Although it has been struggling to recover, one trend remains clear, long-term holders (strong hands) and stronger BTC miners have been accumulating rather than selling.
Bitcoin Miners in Details
Bitcoin miners can be seen as one of the most bullish entities in the market. They invest millions, if not tens of millions of dollars, building energy infrastructure and aggregating hash power to mine Bitcoin. Just like commodities, if the asset is desirable and is believed to appreciate in value, market participants will be incentivized to “mine” or accumulate it.
Small miners who are less capitalized are more likely to sell at less ideal times like this.

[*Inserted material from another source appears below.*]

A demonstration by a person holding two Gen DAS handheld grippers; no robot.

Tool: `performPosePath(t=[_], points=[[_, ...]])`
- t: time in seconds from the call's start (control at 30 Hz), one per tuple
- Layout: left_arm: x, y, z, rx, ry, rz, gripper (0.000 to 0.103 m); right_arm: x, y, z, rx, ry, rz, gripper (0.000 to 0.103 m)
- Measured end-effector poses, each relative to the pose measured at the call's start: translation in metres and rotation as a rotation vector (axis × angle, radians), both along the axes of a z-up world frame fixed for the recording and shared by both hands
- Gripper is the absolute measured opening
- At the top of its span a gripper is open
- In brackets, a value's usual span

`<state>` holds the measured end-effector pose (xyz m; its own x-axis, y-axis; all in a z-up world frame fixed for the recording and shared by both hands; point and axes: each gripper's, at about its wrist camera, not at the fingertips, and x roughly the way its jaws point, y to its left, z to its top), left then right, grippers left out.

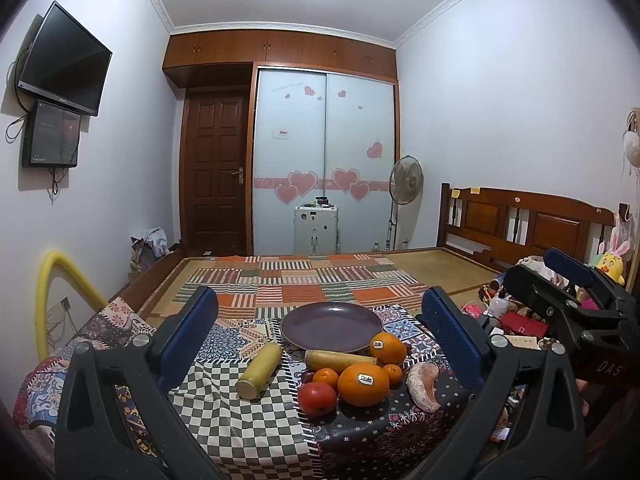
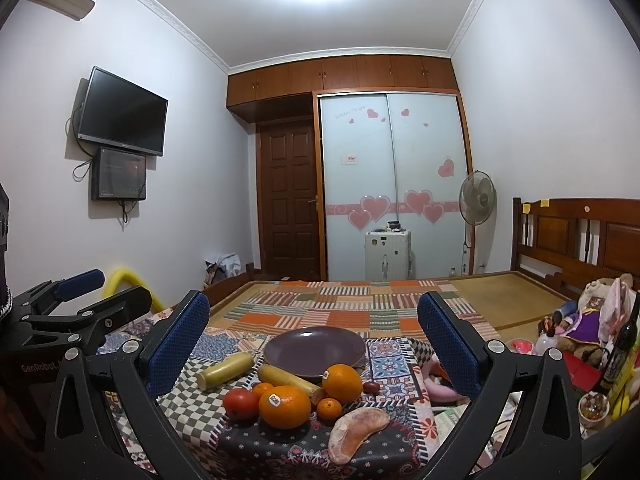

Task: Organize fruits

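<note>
Nothing is being carried yet: the sorting is only starting, and both tools are hovering short of the fruit pile on the patchwork-cloth-covered counter [image 1: 248,432]. The round dark purple plate [image 1: 331,326] is lying empty at 12 o'clock from the pile, its near rim just touching the far fruits. The left gripper [image 1: 320,336] is holding its jaws wide apart around nothing; the right gripper [image 2: 314,344] is doing the same, levelled at the pile and raised a little above it.

The next move is probably calling for one tool to be dipping toward an outlying piece (a judgement only). The pale peeled pomelo segment [image 2: 356,432] at 5 o'clock from the large stickered orange [image 2: 285,406] is lying apart enough for an easy pinch, as is the short yellow-green cane-like stick [image 2: 226,370] at 10 o'clock. The red round tomato-like fruit [image 2: 241,403] is touching its neighbours, so it may be rolling if nudged.
</note>
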<state>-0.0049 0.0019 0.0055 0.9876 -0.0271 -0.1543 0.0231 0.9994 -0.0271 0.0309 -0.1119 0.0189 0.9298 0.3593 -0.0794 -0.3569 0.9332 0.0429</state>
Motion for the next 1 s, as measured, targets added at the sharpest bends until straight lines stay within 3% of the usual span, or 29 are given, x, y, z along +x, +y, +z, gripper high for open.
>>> performPosePath(t=[1.0], points=[[-0.0017,-0.0002,0.0037,-0.004,-0.004,-0.005,0.103,-0.0002,0.0005,0.0012,0.003,-0.002,0.002,0.103]])
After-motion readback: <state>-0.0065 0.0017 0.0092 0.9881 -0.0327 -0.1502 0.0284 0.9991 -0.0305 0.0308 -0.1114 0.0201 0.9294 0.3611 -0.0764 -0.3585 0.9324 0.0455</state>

These miners likely don’t have enough net cash on hand to continue mining operations without selling their previously mined BTC. Conversely, larger miners, which are well-capitalized, have the ability to hold their mined BTC and wait for higher prices to sell.

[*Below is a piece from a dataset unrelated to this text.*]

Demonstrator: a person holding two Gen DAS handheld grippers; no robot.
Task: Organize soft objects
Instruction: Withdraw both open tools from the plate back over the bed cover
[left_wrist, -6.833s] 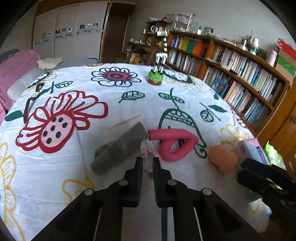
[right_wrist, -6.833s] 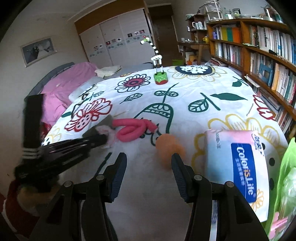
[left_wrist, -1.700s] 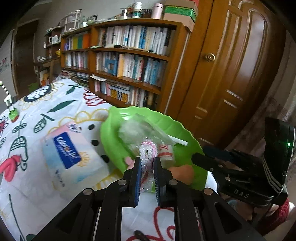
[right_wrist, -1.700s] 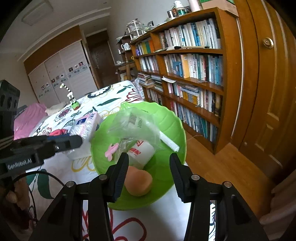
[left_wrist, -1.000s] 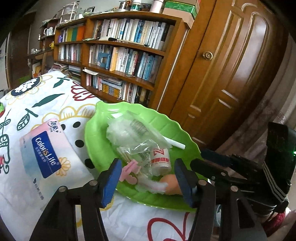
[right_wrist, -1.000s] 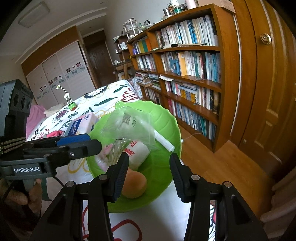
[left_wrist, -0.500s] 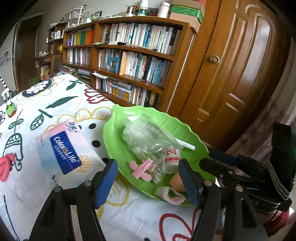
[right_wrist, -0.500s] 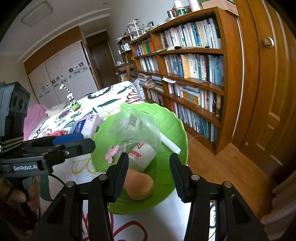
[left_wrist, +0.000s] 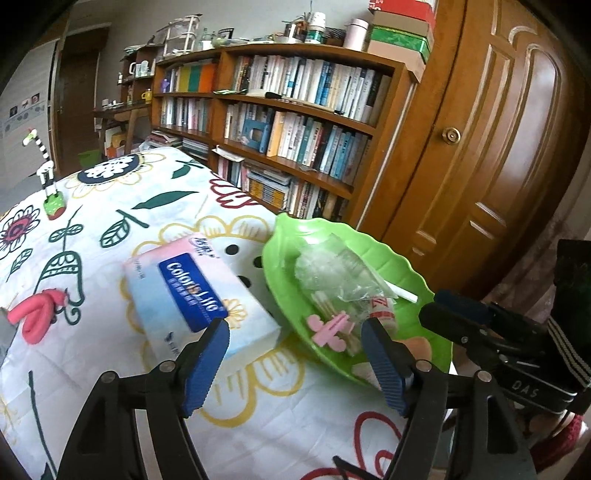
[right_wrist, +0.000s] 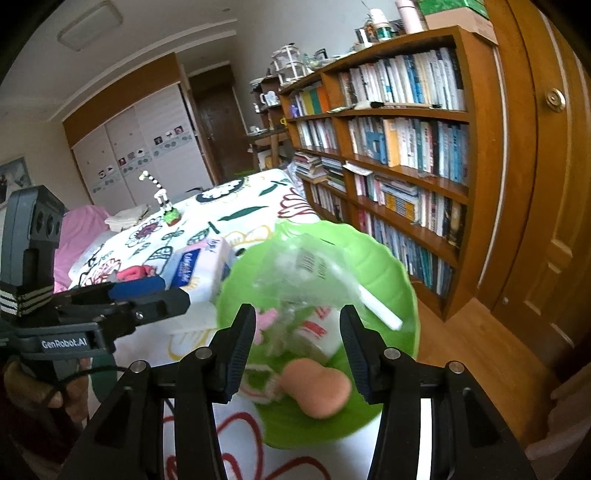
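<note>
Left-wrist view: the left gripper (left_wrist: 295, 341) hangs over the flowered white bedspread (left_wrist: 122, 206) with its blue-padded jaws spread wide and nothing between them; they have just been opening. Just ahead, at the bed's edge, sits the leaf-shaped bright green plastic dish (left_wrist: 280, 254), beside the pink-and-blue soft pack of tissues (left_wrist: 192, 295). In the dish lie a crinkled clear plastic bag (left_wrist: 332, 273), a flat pink cut-out piece (left_wrist: 330, 328), a white tube with red print (left_wrist: 382, 314) and, seen from the right-wrist view, a rounded peach-orange sponge (right_wrist: 319, 391) next to a small pink-and-white fluffy ring (right_wrist: 264, 384). The right gripper (right_wrist: 297, 350) hovers above that dish, jaws parted and clear of everything. Still out on the bedspread, well apart from the dish, is the bent pink foam roll (left_wrist: 35, 312), probably the next soft object to collect. It is judged light, squashy and springy: a firm pinch across one limb near the bend should hold, whereas a grip at a free end may let it flop or slip. The sponge would likewise compress readily and weigh almost nothing. The dish overhangs the bed's edge, so pressing on its outer rim could tip it.
</note>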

In the chart below, onchain analyst Wu Blockchain detected a near-term increase in “average” number of BTC transferred by miners to exchanges. Throughout 2021, this metric registered smaller peaks with an average of 60 BTC. On July 17th, the average increased to 98.6171 BTC, signaling caution.
Although this miner activity appears to be a signal of caution, it is important to look at what happened to BTC prices during similar occurrences. For example, in Q4 2020, this metric saw multiple spikes, peaking at over an average of 120 BTC. BTC broke out to new all-time highs, soaring to $40k by January 2021.
It is also important to look at the aggregate amount of BTC being transferred by miners to exchanges. In the chart below, the aggregate amount of BTC being transferred by miners to exchanges has been declining throughout the consolidation, between 30k to 40k.
Are BTC Miners Selling?
This suggests larger, and well-capitalized miners refuse to sell at current prices and are holding BTC in anticipation of higher prices in the future. This could explain the increase in miner net position change on Glassnode.
Given the financial stress on smaller miners, they are most likely the ones selling BTC through the consolidation and are at risk of being wiped out if BTC closes below $30k.
At the moment, BTC is at an intraday low below $30k with very low volume, an indication that long-term holders and larger miners are not selling.